Exercise description: From the line that holds "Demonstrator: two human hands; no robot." to the last line of the data, copy everything exactly; leave out all the rest.

The data:
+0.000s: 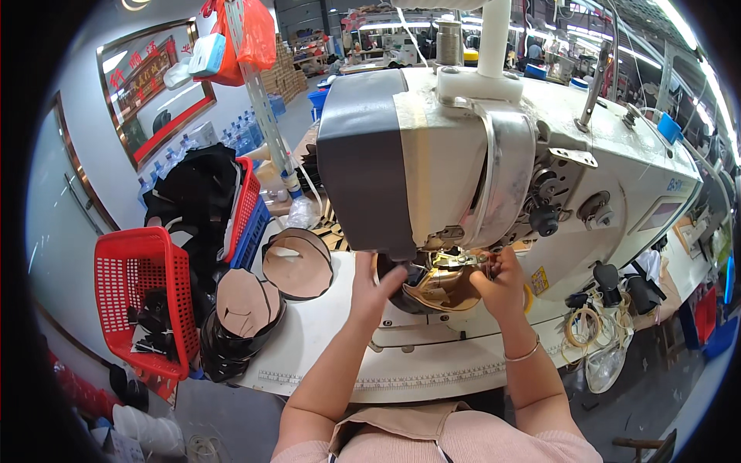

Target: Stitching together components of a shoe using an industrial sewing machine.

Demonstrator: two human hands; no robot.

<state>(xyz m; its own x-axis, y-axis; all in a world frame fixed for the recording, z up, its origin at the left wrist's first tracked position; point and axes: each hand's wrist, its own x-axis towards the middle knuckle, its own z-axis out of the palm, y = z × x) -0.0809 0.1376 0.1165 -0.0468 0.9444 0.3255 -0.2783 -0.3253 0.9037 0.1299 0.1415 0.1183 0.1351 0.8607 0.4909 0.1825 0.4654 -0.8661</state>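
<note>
A shoe upper (441,296), dark outside with a tan lining, sits under the needle area of a large white and grey sewing machine (455,162). My left hand (373,284) grips its left side, thumb laid toward the dark edge; the other fingers are partly hidden behind the machine head. At the right side of the piece, my right hand (498,279) is closed on its edge with bent fingers, close to the metal presser parts (455,260). The exact stitching point is hidden.
Left on the white table (309,351) stand stacks of tan-lined black pieces (247,305), (297,262). Beside them are a red basket (147,301) and a heap of black material (193,201). Tape rolls and cords (590,328) hang at the right edge.
</note>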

Reply to the task:
Demonstrator: two human hands; no robot.

<state>(xyz m; its own x-axis, y-axis; all in a world frame fixed for the recording, z up, its origin at the left wrist's first tracked position; point and axes: each hand's wrist, its own x-axis towards the middle knuckle, its own z-axis out of the palm, y = z × x) -0.0809 0.1376 0.1165 -0.0468 0.9444 0.3255 -0.2783 -0.3253 0.9037 0.1299 0.1415 0.1183 0.1351 0.8607 0.4909 0.1825 0.4654 -0.8661</state>
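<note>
A shoe upper (441,296), dark outside with a tan lining, sits under the needle area of a large white and grey sewing machine (455,162). My left hand (373,284) grips its left side, thumb laid toward the dark edge; the other fingers are partly hidden behind the machine head. At the right side of the piece, my right hand (498,279) is closed on its edge with bent fingers, close to the metal presser parts (455,260). The exact stitching point is hidden.
Left on the white table (309,351) stand stacks of tan-lined black pieces (247,305), (297,262). Beside them are a red basket (147,301) and a heap of black material (193,201). Tape rolls and cords (590,328) hang at the right edge.
</note>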

The answer was given in full.